Le moment tombe à pic. Le Supra Montréal arrive en CPL. Nouvelle vitrine pour les talents du Québec. Gerba salue l’énergie de ceux qui montent ce projet. Cette passerelle peut devenir le chaînon manquant entre nos terrains de quartier et la scène pro. Si l’on y injecte les bonnes bases, des minutes, de la patience, le Québec peut fabriquer ses finisseurs au lieu d’espérer des météores.

On peut sourire du gardien sans gants. On peut s’enflammer pour un coup franc qui file sous la barre. Mais si le soccer québécois veut grandir, il doit sortir du hasard. Revenir aux bases. Multiplier les lieux qui forment, les voix qui exigent, les structures qui accompagnent. Complete Striker n’est pas une formule magique. C’est un pas de plus vers un écosystème qui accepte de regarder le détail en face, de le répéter jusqu’à la justesse. Et d’ouvrir les portes à ceux qui n’auraient jamais pu y entrer.

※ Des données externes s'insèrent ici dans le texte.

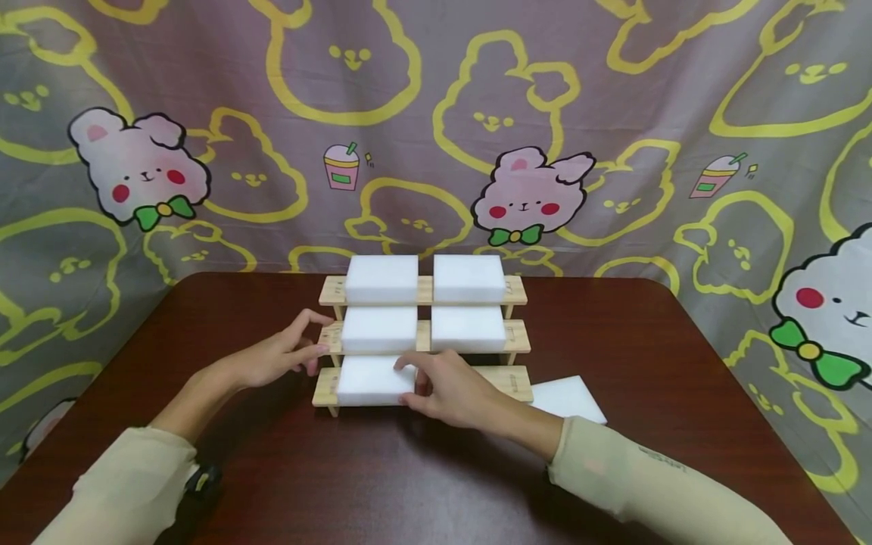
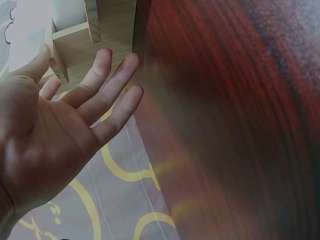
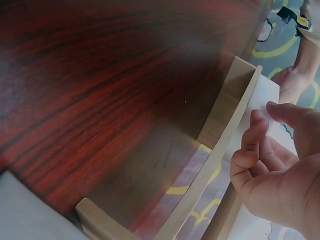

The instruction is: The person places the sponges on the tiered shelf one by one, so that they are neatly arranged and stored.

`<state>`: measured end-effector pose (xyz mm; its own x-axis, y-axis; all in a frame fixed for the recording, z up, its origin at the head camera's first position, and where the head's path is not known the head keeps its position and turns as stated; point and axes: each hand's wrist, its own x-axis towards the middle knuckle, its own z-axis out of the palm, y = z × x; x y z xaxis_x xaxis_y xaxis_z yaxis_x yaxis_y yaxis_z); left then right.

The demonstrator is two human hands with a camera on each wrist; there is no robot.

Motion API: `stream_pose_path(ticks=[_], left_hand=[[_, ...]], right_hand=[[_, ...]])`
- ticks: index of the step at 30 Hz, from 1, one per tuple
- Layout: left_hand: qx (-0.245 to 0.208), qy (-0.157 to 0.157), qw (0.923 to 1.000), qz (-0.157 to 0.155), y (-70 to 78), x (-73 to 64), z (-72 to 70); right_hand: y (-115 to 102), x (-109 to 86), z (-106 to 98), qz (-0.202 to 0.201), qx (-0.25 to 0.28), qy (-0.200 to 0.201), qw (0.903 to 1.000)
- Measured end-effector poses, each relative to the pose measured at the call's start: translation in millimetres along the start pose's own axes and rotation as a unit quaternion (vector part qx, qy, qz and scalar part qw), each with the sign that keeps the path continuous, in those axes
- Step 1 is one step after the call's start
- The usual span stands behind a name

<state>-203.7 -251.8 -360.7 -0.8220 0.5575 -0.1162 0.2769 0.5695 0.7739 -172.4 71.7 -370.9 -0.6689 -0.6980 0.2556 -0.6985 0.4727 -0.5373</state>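
A three-step wooden rack (image 1: 424, 341) stands on the table and carries white foam blocks. On its lowest step, my right hand (image 1: 453, 390) grips the right end of a white foam block (image 1: 371, 382), index finger over the top and thumb at the front. The right wrist view shows that right hand (image 3: 280, 170) with curled fingers in front of the block (image 3: 265, 90). My left hand (image 1: 289, 348) is at the left end of the middle step, thumb and index fingertips right at the board. Its other fingers spread loosely in the left wrist view, below the rack (image 2: 95, 55).
The upper steps each bear two foam blocks, such as one at top left (image 1: 382, 278) and one at top right (image 1: 468, 278). Another foam block (image 1: 568, 397) lies on the dark red table (image 1: 327, 477), right of the rack. A patterned curtain (image 1: 422, 151) hangs behind.
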Motion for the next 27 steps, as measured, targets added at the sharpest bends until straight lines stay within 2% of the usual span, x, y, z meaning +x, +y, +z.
stream_pose_path(ticks=[12, 27], left_hand=[[0.007, -0.001, 1.0000, -0.001, 0.4, 0.0, 0.0], [-0.002, 0.001, 1.0000, 0.001, 1.8, -0.3, 1.0]], right_hand=[[0.2, 3.5, 0.2, 0.007, -0.008, -0.010, 0.9999], [2.0, 2.5, -1.2, -0.006, -0.005, -0.018, 0.9998]])
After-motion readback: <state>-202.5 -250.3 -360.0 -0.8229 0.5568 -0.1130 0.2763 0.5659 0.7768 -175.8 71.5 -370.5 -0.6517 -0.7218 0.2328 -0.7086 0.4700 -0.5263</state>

Parce qu’au bout de la chaîne, il y a un gamin ou une gamine qui, un soir d’été, reçoit un ballon à 16 mètres. Tout va vite. Un appui, un regard, un contact propre. Filet qui tremble. Et derrière la joie, l’évidence : ce but-là n’est pas le fruit du hasard. C’est le produit d’une société qui a décidé de prendre au sérieux l’art du geste. Et de le partager.